- What is being asked -
Say how many lines of the listing below include "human". Write only that number.
■ ■ ■ ■ ■
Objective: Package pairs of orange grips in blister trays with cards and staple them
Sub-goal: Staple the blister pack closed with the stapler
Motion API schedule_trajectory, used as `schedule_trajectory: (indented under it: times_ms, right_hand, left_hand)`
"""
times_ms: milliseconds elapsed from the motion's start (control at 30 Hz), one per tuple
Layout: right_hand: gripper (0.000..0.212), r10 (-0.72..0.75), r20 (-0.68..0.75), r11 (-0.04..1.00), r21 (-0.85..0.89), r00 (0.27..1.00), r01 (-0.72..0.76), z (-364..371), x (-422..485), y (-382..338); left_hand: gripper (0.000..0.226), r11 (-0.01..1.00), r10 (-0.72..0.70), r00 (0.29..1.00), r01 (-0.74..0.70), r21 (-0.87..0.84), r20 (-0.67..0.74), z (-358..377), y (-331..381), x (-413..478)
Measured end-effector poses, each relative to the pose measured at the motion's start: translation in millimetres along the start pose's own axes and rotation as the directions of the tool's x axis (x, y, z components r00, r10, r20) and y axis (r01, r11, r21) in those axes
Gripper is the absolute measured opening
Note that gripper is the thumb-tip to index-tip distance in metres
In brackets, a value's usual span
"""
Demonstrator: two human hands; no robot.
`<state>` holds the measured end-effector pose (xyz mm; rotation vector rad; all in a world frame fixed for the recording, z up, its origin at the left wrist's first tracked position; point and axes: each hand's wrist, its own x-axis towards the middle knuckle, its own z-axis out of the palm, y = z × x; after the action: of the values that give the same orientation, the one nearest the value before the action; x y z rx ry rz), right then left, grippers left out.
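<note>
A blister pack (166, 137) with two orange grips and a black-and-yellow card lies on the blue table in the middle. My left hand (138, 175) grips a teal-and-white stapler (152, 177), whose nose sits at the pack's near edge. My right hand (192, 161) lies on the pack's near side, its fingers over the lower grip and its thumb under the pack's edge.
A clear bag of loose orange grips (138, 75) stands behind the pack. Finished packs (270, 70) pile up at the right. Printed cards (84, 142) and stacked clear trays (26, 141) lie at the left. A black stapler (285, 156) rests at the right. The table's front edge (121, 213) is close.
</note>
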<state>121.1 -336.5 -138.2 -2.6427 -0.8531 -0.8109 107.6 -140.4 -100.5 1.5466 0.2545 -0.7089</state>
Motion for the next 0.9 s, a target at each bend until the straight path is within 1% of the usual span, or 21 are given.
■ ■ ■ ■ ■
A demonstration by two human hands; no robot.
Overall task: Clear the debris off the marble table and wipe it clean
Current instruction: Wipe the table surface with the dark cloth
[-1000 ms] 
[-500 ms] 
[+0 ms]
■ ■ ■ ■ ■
- The completed task -
2